- **The problem**:
The required output is the exact run of lines below that opens at the line with "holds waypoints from" and closes at the line with "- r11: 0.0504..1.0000".

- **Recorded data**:
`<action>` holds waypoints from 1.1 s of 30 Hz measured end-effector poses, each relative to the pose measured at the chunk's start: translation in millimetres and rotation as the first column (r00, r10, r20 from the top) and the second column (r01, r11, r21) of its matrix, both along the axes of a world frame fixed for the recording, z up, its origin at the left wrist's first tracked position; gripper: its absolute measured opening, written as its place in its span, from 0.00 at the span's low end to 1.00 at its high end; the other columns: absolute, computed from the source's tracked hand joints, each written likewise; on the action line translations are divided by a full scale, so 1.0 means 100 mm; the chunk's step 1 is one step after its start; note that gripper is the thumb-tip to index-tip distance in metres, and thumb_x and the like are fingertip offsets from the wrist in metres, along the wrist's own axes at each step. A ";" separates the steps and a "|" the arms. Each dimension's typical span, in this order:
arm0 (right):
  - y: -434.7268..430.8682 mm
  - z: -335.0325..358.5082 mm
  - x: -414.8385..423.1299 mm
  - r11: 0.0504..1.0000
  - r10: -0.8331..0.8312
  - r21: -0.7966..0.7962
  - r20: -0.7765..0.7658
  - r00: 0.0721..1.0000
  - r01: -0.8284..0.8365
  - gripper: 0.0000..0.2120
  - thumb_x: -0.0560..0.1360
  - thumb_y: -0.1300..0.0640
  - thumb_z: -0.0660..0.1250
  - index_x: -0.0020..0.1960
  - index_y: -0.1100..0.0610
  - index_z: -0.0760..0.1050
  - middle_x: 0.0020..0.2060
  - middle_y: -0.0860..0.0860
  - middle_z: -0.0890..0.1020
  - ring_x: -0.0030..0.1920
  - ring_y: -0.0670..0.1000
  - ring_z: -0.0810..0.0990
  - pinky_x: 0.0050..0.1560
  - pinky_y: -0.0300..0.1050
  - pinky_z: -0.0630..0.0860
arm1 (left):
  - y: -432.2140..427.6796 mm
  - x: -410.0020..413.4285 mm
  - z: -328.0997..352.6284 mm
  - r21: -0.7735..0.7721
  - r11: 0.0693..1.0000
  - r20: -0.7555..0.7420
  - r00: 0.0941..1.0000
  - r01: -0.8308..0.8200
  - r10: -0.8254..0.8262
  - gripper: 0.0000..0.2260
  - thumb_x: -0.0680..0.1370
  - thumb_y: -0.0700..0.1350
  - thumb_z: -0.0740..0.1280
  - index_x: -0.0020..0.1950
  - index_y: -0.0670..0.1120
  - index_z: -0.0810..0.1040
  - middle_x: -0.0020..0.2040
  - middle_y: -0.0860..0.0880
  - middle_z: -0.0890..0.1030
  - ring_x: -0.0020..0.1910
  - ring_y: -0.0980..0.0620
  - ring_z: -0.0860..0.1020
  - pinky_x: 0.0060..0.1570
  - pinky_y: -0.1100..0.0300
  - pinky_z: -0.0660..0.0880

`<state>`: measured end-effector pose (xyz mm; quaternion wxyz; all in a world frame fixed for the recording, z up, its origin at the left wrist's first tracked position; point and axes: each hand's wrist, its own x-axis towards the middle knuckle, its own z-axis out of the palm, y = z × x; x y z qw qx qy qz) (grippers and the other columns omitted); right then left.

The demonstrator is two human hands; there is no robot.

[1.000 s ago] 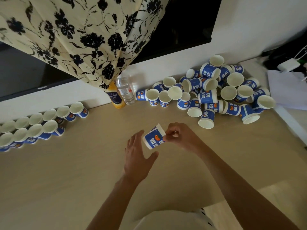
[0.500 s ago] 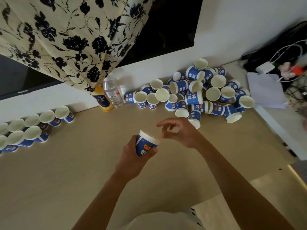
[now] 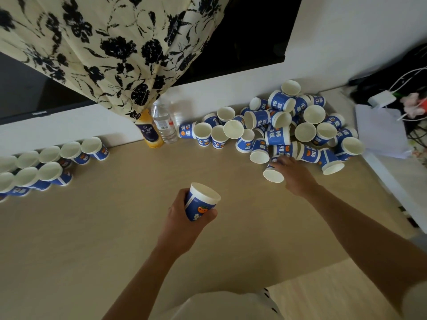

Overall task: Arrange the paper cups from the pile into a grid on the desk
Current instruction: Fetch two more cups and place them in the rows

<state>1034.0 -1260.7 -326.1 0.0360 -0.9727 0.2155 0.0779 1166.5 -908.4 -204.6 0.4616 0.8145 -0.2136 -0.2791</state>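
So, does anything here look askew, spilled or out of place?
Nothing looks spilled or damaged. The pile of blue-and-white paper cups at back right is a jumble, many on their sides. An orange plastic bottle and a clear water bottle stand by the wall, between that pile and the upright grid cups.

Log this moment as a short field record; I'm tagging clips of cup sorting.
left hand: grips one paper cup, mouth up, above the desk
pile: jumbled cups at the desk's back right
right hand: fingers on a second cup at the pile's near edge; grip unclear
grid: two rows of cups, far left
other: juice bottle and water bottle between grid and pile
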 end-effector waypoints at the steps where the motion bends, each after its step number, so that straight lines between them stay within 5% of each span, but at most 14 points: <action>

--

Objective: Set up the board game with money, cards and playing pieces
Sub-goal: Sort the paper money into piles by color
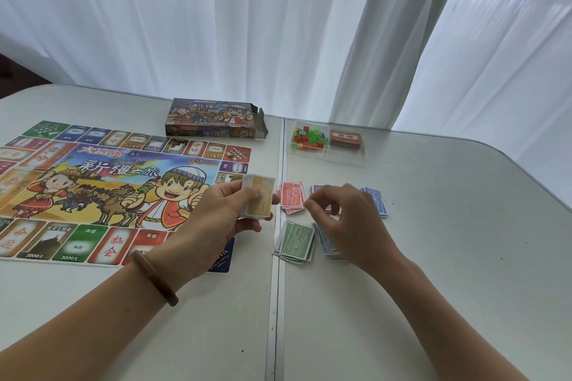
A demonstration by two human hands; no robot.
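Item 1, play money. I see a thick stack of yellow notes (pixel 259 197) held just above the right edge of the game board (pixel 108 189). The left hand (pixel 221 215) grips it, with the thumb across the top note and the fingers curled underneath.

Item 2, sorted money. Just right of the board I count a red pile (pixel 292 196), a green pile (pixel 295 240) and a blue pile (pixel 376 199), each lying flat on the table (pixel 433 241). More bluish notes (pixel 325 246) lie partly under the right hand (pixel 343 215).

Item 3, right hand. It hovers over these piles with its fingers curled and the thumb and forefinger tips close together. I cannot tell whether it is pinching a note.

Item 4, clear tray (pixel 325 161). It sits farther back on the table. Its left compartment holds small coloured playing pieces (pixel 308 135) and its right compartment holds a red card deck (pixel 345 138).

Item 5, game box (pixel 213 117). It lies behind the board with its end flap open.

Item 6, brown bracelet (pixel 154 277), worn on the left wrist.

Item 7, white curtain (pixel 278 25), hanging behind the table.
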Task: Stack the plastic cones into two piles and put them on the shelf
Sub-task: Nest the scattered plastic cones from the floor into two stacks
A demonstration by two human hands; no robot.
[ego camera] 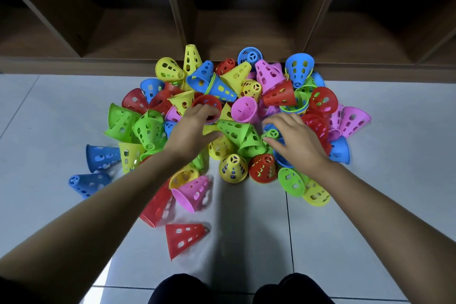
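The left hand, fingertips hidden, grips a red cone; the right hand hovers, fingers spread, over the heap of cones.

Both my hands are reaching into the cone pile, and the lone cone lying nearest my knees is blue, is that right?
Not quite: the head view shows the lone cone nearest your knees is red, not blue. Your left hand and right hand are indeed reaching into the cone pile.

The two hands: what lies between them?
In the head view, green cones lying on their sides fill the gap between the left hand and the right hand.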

- **Completed task**:
`<action>` holds waypoints from 1.1 s of 30 Hz measured end-effector poses, each relative to the pose measured at the chunk's start: translation in millimetres and rotation as the first column (r00, r10, r20 from the top) and the second column (r01, r11, r21) of its matrix, both along the axes of a world frame fixed for the recording, z up, its origin at the left wrist's first tracked position; gripper: its absolute measured opening, written as its place in its span, from 0.00 at the span's low end to 1.00 at its high end; the other columns: absolute, computed from the source's tracked hand joints, each written likewise; on the action line translations are divided by a full scale, so 1.0 means 100 mm; the chunk's step 1 is one step after its start; note that gripper is the thumb-tip to index-tip distance in metres, and thumb_x and the like are fingertip offsets from the wrist in metres, along the wrist's own axes at each step. A ";" separates the steps and a "|" the arms. Each dimension's typical span, in this order:
arm0 (right):
  - y: -434.7268..430.8682 mm
  - z: -335.0325..358.5082 mm
  - x: -414.8385..423.1299 mm
  - r11: 0.0504..1.0000

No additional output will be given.